WHAT NEEDS TO BE DONE – Return, exactly as written, every line from the first line of the data below through the line that contains "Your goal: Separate".

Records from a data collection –
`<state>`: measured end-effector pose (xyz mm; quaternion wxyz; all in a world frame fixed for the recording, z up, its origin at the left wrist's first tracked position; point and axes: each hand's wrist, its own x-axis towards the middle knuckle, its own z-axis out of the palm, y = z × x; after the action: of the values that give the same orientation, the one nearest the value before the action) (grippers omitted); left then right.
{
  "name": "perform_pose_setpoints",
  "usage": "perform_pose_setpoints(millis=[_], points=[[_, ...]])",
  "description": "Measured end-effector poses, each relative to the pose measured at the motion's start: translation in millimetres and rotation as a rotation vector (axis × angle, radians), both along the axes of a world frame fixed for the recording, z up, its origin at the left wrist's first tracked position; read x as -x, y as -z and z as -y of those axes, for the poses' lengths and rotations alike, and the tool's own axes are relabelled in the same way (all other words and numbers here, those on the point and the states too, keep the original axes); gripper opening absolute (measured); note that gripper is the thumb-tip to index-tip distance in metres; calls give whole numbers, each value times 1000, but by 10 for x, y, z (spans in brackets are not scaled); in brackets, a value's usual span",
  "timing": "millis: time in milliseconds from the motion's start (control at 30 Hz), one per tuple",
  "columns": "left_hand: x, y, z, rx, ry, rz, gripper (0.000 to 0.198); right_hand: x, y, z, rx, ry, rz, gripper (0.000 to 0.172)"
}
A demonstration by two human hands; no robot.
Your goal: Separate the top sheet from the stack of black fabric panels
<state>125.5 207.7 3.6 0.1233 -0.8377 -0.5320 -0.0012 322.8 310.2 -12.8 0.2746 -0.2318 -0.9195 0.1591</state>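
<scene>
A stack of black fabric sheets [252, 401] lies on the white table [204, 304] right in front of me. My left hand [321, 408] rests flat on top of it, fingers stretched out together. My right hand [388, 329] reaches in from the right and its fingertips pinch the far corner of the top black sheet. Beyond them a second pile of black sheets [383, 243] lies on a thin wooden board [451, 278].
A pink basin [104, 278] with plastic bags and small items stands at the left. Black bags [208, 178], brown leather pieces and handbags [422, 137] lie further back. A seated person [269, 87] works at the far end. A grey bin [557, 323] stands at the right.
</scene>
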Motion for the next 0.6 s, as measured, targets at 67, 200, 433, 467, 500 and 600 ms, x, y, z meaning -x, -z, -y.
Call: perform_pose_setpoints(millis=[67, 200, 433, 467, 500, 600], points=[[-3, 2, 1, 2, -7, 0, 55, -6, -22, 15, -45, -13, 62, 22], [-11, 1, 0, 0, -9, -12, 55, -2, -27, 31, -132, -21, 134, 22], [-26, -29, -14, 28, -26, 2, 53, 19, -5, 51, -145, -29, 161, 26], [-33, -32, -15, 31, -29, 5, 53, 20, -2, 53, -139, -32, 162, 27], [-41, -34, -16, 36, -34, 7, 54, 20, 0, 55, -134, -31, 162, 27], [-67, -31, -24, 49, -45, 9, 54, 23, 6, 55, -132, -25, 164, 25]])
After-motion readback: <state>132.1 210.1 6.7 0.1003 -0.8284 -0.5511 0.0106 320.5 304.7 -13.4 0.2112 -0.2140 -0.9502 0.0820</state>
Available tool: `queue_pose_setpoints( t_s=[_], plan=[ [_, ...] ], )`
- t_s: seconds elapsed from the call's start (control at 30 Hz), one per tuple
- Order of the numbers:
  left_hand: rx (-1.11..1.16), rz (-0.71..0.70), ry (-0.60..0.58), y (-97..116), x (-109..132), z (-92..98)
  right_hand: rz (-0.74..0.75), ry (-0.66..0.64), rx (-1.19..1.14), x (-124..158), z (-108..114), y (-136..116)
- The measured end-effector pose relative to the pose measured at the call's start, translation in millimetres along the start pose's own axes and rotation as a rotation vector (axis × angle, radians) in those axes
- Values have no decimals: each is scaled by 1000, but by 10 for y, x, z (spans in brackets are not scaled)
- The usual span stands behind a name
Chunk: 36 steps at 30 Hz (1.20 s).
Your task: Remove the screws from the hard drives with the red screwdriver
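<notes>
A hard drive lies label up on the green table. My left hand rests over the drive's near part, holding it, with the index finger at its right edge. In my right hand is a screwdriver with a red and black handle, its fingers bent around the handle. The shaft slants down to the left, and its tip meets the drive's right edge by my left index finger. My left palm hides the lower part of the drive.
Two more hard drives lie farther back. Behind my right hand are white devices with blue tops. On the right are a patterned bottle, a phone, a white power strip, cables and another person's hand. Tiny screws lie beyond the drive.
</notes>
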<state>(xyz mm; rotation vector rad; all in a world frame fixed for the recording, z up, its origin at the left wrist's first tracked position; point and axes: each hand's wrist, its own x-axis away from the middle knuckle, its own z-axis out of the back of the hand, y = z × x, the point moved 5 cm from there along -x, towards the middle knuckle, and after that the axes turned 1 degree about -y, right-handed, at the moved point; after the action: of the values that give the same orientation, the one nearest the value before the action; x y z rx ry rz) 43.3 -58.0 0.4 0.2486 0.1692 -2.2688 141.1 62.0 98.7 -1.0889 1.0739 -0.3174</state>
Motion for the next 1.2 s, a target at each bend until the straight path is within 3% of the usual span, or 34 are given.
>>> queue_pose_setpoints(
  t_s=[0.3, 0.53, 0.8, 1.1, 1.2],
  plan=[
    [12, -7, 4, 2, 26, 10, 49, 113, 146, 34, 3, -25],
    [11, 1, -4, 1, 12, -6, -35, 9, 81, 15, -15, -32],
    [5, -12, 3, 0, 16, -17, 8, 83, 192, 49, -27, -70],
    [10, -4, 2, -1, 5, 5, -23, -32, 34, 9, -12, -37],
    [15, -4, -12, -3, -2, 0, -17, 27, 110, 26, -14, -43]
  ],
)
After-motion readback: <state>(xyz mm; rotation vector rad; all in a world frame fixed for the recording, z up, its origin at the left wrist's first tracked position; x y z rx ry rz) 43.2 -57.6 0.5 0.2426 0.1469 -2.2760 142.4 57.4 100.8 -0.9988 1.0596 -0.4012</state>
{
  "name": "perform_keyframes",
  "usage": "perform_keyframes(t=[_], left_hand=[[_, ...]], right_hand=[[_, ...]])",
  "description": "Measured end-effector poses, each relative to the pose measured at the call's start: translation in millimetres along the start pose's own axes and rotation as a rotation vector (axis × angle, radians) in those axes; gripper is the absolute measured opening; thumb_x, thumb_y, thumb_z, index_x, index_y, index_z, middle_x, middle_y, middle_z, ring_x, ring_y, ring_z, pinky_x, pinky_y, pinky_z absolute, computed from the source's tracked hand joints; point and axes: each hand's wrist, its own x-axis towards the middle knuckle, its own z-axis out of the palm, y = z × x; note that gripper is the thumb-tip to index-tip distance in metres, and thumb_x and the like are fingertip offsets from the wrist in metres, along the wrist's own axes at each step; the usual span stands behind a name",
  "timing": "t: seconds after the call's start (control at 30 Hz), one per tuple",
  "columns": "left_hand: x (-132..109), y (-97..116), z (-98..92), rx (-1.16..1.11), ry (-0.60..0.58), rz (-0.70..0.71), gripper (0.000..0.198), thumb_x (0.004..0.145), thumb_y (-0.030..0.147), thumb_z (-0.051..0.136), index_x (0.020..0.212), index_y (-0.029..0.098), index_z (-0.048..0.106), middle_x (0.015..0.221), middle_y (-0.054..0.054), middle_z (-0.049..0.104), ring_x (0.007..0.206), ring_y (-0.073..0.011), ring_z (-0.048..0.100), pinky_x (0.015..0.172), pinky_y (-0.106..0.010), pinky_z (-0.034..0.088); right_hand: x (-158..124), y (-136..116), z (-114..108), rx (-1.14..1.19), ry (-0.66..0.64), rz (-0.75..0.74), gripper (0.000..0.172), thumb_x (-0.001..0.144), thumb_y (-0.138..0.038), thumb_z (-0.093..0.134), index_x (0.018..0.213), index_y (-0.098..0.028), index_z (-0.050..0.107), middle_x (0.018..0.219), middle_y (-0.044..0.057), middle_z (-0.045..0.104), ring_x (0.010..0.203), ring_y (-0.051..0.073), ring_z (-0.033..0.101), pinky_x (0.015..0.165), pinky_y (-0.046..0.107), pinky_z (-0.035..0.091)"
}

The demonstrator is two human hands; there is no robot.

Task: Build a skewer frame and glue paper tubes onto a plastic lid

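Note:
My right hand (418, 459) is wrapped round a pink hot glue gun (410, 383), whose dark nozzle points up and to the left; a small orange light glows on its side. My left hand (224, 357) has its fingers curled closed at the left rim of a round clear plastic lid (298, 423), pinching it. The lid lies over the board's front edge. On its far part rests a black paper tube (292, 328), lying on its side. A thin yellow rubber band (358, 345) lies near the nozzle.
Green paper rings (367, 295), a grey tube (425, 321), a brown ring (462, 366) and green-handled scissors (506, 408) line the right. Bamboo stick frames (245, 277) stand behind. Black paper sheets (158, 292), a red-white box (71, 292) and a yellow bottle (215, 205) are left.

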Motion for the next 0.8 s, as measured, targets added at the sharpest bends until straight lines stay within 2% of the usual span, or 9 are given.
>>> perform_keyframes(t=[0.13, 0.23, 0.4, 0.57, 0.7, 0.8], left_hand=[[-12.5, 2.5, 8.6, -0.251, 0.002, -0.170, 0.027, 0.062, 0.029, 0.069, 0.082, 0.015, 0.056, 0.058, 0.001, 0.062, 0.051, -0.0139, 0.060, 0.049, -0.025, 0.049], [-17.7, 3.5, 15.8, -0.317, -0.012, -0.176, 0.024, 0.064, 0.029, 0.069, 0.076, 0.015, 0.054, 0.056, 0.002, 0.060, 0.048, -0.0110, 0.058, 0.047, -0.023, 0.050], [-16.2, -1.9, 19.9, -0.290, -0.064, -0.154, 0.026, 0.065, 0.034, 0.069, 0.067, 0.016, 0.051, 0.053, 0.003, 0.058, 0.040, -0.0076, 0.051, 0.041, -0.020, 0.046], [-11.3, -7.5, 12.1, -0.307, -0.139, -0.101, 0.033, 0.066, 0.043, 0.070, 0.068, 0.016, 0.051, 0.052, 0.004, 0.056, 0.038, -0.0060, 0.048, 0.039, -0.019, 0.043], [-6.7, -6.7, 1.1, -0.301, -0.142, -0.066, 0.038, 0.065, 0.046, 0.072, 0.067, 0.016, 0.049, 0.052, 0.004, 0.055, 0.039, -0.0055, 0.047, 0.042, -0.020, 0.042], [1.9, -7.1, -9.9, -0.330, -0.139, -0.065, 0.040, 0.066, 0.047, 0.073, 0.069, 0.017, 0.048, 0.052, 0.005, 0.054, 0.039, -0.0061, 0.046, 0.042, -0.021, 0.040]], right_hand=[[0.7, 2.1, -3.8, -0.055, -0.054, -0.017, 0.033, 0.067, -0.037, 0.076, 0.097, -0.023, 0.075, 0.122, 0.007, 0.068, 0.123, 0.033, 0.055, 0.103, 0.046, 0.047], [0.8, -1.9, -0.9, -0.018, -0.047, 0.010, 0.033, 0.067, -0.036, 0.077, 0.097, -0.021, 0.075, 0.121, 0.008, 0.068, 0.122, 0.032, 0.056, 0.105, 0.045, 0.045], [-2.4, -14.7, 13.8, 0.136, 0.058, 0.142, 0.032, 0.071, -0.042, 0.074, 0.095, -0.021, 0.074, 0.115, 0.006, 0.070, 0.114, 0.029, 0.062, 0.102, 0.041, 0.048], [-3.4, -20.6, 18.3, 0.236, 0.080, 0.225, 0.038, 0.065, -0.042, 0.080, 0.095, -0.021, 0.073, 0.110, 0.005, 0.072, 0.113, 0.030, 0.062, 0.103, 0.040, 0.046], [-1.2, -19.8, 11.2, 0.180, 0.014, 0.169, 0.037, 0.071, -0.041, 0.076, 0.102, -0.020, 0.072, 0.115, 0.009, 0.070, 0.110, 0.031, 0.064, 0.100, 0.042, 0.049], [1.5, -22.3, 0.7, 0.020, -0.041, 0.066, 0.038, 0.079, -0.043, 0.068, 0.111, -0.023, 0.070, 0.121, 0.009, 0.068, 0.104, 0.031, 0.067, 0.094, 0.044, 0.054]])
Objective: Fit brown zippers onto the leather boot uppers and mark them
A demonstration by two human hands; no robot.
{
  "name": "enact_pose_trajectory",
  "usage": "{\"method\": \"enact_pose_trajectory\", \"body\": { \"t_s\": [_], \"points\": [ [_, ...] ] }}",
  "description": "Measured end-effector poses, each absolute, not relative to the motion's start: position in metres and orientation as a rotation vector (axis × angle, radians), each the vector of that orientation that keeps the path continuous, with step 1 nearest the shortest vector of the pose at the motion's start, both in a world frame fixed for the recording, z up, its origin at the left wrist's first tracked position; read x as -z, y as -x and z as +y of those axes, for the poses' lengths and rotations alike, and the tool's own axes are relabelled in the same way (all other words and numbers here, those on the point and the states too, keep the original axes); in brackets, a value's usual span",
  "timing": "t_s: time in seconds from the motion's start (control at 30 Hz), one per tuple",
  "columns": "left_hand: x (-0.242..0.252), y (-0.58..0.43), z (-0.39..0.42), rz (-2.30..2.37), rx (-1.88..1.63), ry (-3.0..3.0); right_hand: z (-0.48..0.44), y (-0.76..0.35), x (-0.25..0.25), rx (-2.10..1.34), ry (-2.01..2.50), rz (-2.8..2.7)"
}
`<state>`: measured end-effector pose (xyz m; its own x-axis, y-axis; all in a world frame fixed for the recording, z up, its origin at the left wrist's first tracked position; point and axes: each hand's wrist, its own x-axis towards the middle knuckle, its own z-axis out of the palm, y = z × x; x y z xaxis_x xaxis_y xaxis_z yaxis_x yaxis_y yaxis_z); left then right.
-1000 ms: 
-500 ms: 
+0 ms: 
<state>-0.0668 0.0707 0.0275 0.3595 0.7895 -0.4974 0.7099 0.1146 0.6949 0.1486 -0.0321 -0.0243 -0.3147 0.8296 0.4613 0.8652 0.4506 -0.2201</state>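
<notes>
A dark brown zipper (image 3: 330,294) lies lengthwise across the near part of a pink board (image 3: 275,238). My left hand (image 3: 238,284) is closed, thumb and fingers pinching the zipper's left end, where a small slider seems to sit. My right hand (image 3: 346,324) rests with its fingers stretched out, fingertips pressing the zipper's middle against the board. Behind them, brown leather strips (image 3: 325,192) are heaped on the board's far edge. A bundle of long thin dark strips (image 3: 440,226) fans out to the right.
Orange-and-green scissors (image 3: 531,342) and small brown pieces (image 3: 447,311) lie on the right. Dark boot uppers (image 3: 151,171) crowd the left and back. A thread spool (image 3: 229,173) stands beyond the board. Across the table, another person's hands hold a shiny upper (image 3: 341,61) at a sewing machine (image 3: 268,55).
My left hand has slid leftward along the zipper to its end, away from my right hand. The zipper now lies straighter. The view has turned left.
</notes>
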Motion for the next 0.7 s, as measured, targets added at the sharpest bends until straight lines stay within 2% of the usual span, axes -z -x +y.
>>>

RESPONSE AREA –
`<state>`: measured end-effector pose (xyz mm; quaternion wxyz; all in a world frame fixed for the recording, z up, its origin at the left wrist's first tracked position; point and axes: each hand's wrist, its own x-axis towards the middle knuckle, its own z-axis out of the palm, y = z × x; after the action: of the values that give the same orientation, the one nearest the value before the action) (grippers omitted); left then right.
{
  "name": "perform_pose_setpoints",
  "usage": "perform_pose_setpoints(millis=[_], points=[[_, ...]])",
  "description": "Measured end-effector poses, each relative to the pose measured at the motion's start: translation in millimetres and rotation as a rotation vector (axis × angle, radians), both along the axes of a world frame fixed for the recording, z up, its origin at the left wrist's first tracked position; read x as -x, y as -z and z as -y of those axes, for the poses' lengths and rotations alike, and the tool's own axes are relabelled in the same way (all other words and numbers here, those on the point and the states too, keep the original axes); gripper opening absolute (measured); note that gripper is the thumb-tip to index-tip distance in metres; calls give whole numbers, each value times 1000, but by 10 for x, y, z (spans in brackets are not scaled); in brackets, a value's usual span",
  "timing": "millis: time in milliseconds from the motion's start (control at 30 Hz), one per tuple",
  "columns": "left_hand: x, y, z, rx, ry, rz, gripper (0.000 to 0.198); right_hand: x, y, z, rx, ry, rz, gripper (0.000 to 0.172)"
}
A demonstration by two human hands; no robot.
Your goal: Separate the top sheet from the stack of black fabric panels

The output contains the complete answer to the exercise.